Tell how many lines in the data contain the string "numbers", using a single number as the whole reply.

───── Input data ─────

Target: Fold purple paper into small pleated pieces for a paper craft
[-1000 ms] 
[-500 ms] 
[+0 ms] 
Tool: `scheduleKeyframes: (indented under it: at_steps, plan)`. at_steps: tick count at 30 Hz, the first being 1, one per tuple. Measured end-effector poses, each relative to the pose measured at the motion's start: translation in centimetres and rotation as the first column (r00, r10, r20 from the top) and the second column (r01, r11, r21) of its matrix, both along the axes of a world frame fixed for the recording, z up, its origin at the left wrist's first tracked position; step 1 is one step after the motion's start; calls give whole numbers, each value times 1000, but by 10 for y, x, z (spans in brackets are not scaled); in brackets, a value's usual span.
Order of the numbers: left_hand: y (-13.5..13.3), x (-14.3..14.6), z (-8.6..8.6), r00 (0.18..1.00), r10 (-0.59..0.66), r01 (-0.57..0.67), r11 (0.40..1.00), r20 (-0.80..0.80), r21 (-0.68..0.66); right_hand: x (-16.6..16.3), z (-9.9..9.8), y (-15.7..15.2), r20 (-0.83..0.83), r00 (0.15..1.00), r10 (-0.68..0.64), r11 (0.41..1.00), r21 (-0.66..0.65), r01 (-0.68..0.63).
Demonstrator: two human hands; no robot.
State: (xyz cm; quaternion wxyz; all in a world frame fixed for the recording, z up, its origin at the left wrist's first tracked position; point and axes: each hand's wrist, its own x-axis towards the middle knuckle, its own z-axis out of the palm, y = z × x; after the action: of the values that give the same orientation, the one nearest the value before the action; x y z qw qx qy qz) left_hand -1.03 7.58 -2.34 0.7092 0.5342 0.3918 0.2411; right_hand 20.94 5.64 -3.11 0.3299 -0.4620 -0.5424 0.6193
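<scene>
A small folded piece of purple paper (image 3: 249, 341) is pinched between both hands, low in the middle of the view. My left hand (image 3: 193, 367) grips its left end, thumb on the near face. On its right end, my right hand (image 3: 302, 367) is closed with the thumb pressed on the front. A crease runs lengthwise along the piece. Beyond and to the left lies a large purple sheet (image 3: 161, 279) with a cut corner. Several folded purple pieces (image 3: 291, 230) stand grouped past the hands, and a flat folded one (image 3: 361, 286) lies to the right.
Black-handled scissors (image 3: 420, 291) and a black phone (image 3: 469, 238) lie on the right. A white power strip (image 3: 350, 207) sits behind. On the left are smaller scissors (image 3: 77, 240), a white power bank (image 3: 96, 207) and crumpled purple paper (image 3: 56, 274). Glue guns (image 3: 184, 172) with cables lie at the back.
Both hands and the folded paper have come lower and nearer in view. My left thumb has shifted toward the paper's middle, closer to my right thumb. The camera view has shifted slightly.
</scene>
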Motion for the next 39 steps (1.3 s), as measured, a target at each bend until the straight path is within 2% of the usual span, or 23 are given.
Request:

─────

**Response area**
2